A inquietação sempre foi a constante de minha geração de jovens jornalistas, tipógrafos, artistas gráficos. Araken Martins, esse notável artista, fazia xilogravuras para imprimirmos como clichês, palavra que os jovens nem sabem o que significa. Para dar cor às páginas – e a Folha foi o primeiro jornal a fazê-lo – recortávamos as figuras em pedaços de linóleo, colávamo-los em tábuas, fazíamos uma primeira impressão em vermelho, outra em azul, a última em preto. Era um artesanato precioso, inesquecível.

Nos 1970, lembro-me de ter sido tomado por maluco, especialmente por minha confessa inabilidade administrativa. Pois adquiri a primeira máquina offset da imprensa interiorana no Brasil, apenas superada pelo maquinário de Bauru, que chegou primeiro que o nosso. Visionário, maluco, irresponsável, foi o mínimo que ouvi, pois offset era, ainda, um mistério, quase um milagre. Depois, veio a famosa “composição a frio”, um primeiro computador, de nome “linocomp” (se não me engano), com papel fotográfico. E o telex, e o noticiário via-teletipo. Tudo foi novo para mim, para nós, para Piracicaba.

Agora, eis aí o jornal eletrônico, o milagre da internet, a revolução da informática no mundo, a comunicação humana movida por um milagre de engenharia humana, o virtual surgindo em tempo real, um jornalismo empolgante, apaixonante que nada mais tem de visionário, nem de maluco, nem de irresponsável. A idéia de A PROVÍNCIA como jornal eletrônico e online mereceu, de muitos, chacotas, risos e meneios negativos de cabeça. Quando começou a se tornar realidade, vieram os boicotes políticos, a tirania dos medíocres que tentaram bloquear apoios culturais e publicitários.

Inútil, absolutamente inútil, pois o que há de mais revolucionário no jornalismo eletrônico são os seus custos infinitamente menores do que os impressos, radiofônicos e televisivos. Uma equipe pequena, às vezes um único jornalista, talvez um blogueiro – desde que responsáveis e com credibilidade – têm a fantástica oportunidade de opinar, de transmitir idéias, de informar sem que o poder político e econômico consigam bloquear esse imbatível poder que é o ideológico, o da cultura, o do pensamento livre e responsável.

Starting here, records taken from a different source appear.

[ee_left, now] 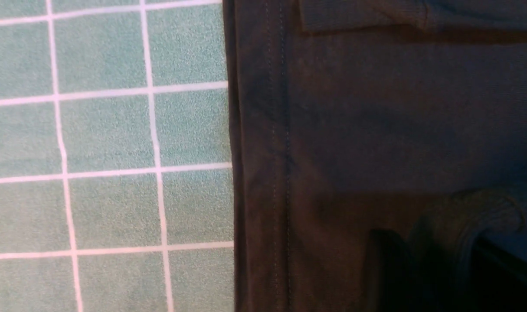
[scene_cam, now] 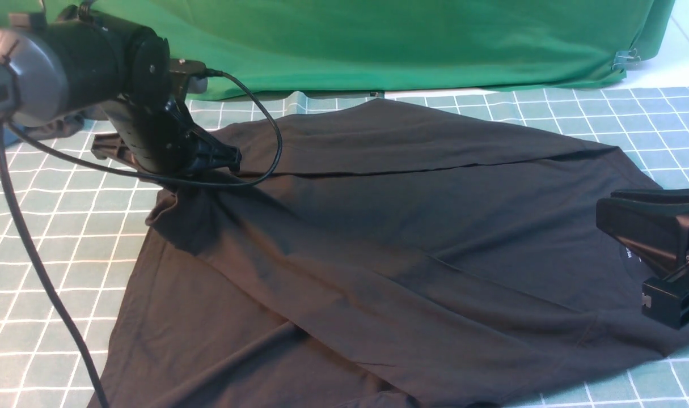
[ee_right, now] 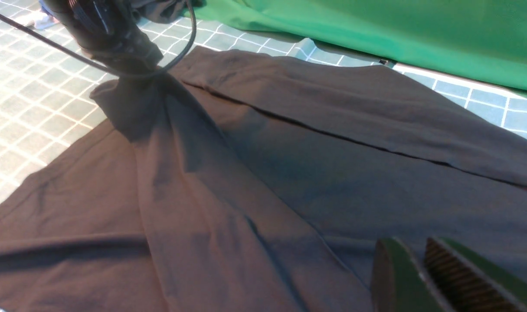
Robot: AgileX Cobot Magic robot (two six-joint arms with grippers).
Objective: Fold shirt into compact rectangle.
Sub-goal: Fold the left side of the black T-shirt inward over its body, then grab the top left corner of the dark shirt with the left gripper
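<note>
The left gripper (scene_cam: 231, 161) sits low at the far left corner of the shirt (scene_cam: 378, 238). A fold of the black cloth rises up between its jaws, but whether they clamp it or stand loose cannot be told. The right gripper (scene_cam: 605, 218) hovers over the shirt's right edge, jaws almost together with nothing between them. The shirt lies spread across the checked tablecloth (scene_cam: 49, 226), its far part folded over along a long crease.
</note>
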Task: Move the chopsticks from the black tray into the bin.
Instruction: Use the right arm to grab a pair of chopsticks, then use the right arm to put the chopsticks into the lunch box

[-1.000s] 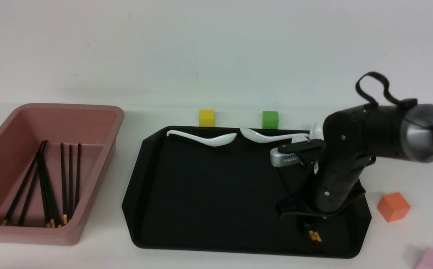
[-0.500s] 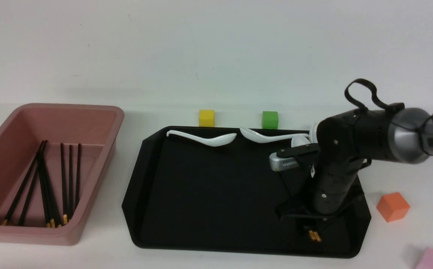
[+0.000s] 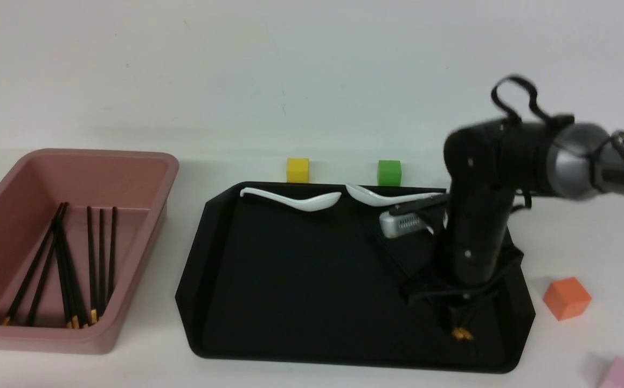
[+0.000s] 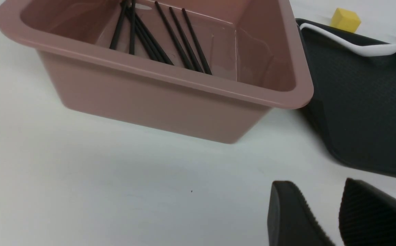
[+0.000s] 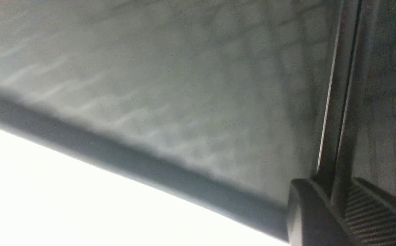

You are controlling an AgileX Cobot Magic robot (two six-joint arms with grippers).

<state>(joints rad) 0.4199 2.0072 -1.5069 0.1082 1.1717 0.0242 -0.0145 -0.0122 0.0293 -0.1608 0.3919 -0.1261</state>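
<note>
The black tray lies in the middle of the table. My right gripper stands over its right end, shut on a pair of thin black chopsticks whose gold-banded ends poke out below it. In the right wrist view the chopsticks run out from between the closed fingers, just above the tray floor. The pink bin at the left holds several more chopsticks. My left gripper is open and empty over bare table, near the bin and tray corner.
Two white spoons lie along the tray's far rim. A yellow cube and a green cube sit behind the tray. An orange cube and a pink cube sit right of it.
My right arm has risen and swung more upright. The chopsticks' gold ends have shifted slightly up and to the right with it. The bin and spoons have not moved.
</note>
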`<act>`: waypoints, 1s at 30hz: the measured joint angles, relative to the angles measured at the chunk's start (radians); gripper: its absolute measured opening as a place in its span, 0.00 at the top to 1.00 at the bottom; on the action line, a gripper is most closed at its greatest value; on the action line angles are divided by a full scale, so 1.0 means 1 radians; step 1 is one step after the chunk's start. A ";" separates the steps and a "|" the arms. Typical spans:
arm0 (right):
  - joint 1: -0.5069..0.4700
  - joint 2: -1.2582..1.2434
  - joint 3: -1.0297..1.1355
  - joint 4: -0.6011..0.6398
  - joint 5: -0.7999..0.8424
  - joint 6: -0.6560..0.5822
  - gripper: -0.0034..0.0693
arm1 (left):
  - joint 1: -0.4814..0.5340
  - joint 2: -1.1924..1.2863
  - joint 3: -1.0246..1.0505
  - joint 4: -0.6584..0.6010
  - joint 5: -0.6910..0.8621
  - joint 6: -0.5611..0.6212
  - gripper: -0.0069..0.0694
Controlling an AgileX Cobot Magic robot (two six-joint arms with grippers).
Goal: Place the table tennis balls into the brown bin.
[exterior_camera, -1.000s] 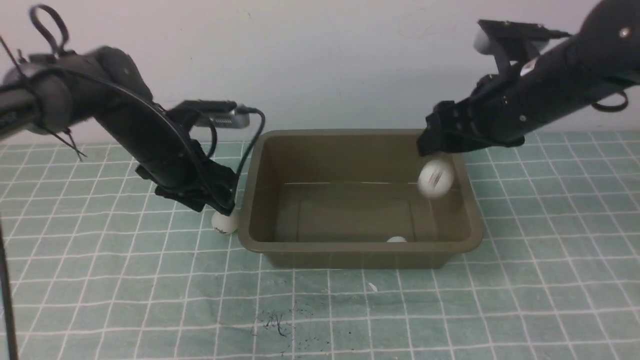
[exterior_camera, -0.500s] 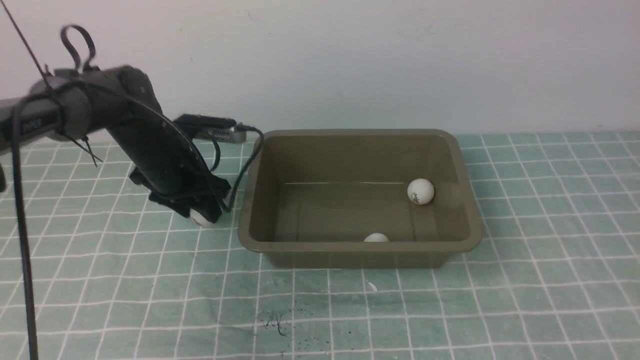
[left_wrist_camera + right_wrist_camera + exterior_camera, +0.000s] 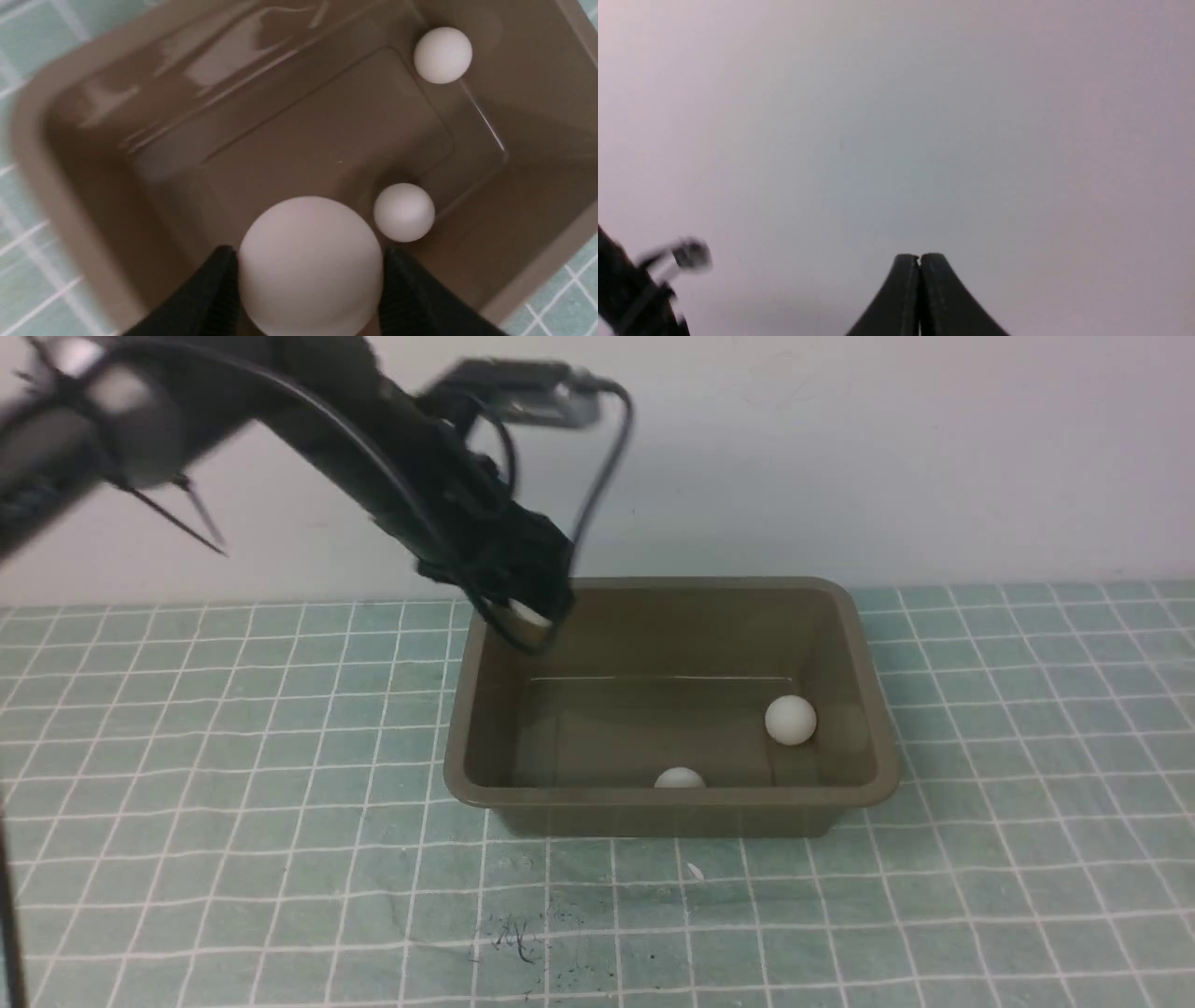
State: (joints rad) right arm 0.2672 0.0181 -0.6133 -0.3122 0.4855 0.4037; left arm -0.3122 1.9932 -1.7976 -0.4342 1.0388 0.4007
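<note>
**A:** Where is the left claw (image 3: 525,614) in the front view?

**B:** Upper half of the frame, left of centre. It hangs over the far-left corner of the brown bin (image 3: 672,796), tip pointing down inside the rim line. The arm is blurred.

**A:** Is it holding anything?

**B:** Yes. The held ball (image 3: 310,266) is pinched between its two black fingers (image 3: 217,291), one pressing on each side. In the left wrist view the ball bulges out past the fingertips, with the bin floor well below it. From the front only a white sliver of it shows at the claw tip.

**A:** And the other balls?

**B:** Both lie on the bin floor, well apart from the claw. The right-hand ball (image 3: 791,720) is right of centre, near the bin's right wall. The near-wall ball (image 3: 679,777) is lower, half hidden behind the front rim. They do not touch each other.

**A:** The right claw (image 3: 920,262)?

**B:** It is outside the front view. Its own camera shows the fingers pressed together with nothing between them, facing a plain pale wall (image 3: 896,116).

**A:** What does the bin stand on?

**B:** A green grid mat (image 3: 233,803), at the middle of the frame.
</note>
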 joint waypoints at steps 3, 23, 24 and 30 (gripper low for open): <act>0.001 -0.030 0.063 -0.095 -0.042 0.138 0.97 | -0.049 0.043 0.000 0.038 -0.033 -0.024 0.27; 0.001 0.031 0.072 -0.147 -0.073 0.184 0.97 | -0.064 -0.652 0.137 0.207 -0.040 -0.242 0.92; 0.001 0.031 0.072 -0.147 -0.073 0.184 0.97 | -0.064 -0.665 0.149 0.207 -0.049 -0.242 0.92; 0.001 0.031 0.072 -0.147 -0.073 0.185 0.97 | -0.064 -1.047 0.549 0.209 -0.304 -0.242 0.92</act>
State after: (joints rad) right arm 0.2680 0.0491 -0.5414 -0.4587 0.4126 0.5888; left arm -0.3763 0.9462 -1.2491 -0.2256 0.7352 0.1586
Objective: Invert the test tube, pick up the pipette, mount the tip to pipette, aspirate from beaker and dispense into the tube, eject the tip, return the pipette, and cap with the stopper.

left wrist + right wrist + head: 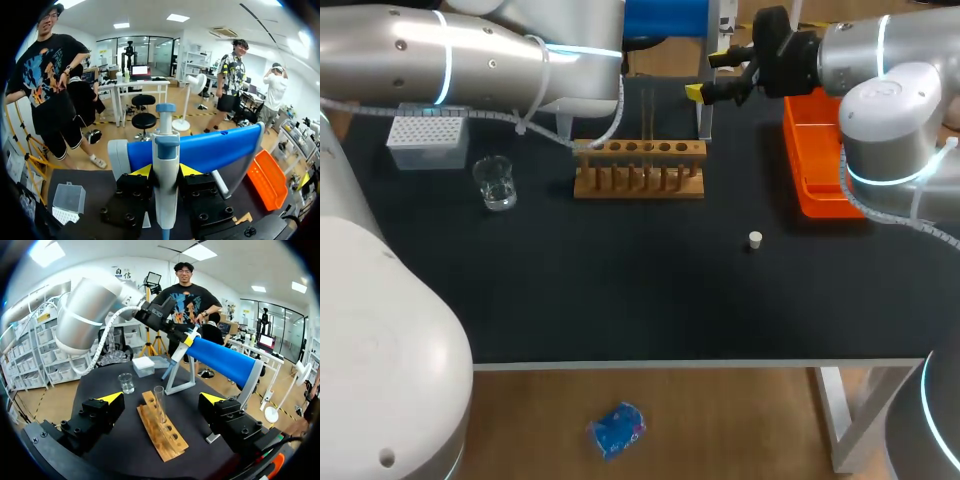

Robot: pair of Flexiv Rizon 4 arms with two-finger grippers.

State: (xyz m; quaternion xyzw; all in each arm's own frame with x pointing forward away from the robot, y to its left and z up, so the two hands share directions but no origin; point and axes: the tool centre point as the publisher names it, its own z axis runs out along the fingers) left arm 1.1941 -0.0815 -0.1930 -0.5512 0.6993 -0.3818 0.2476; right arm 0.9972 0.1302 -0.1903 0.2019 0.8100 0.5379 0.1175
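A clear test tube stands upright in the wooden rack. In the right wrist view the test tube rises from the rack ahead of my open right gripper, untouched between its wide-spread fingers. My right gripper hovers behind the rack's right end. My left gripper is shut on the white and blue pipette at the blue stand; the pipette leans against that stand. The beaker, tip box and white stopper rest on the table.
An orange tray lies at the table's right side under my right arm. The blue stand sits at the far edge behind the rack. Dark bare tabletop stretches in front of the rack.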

Essas coisas, já próximo dos meus 70 anos, repito-o, digo-as por uma imensa, indescritível satisfação pessoal, como que de um dever quase cumprido, a certeza de o que foi maluquice, para alguns, ter sido uma visão consciente de nossa pequena equipe e dos que acreditaram em nós. Essa 1.500.000ª visitação que A PROVÍNCIA recebe, acolho-a como um prêmio, uma graça e, também, uma bênção. Estamos prontos para realizar o sonho de transformar A PROVÍNCIA na nossa tão sonhada pequena enciclopédia temática de Piracicaba. Com modéstia mas também com honesto orgulho, podemos dizer que poucas pessoas e instituições têm o acervo histórico, sobre Piracicaba – incluindo o iconográfico – como o deste jornal eletrônico. Ele pertence a Piracicaba. E é a Piracicaba que estamos entregando-o.

Se, com essa longevidade, homem e mulher estão livres de amarras, peço licença para comemorar: “Viva nóis, viva tudo, viva o Chico Barrigudo.” E bom dia.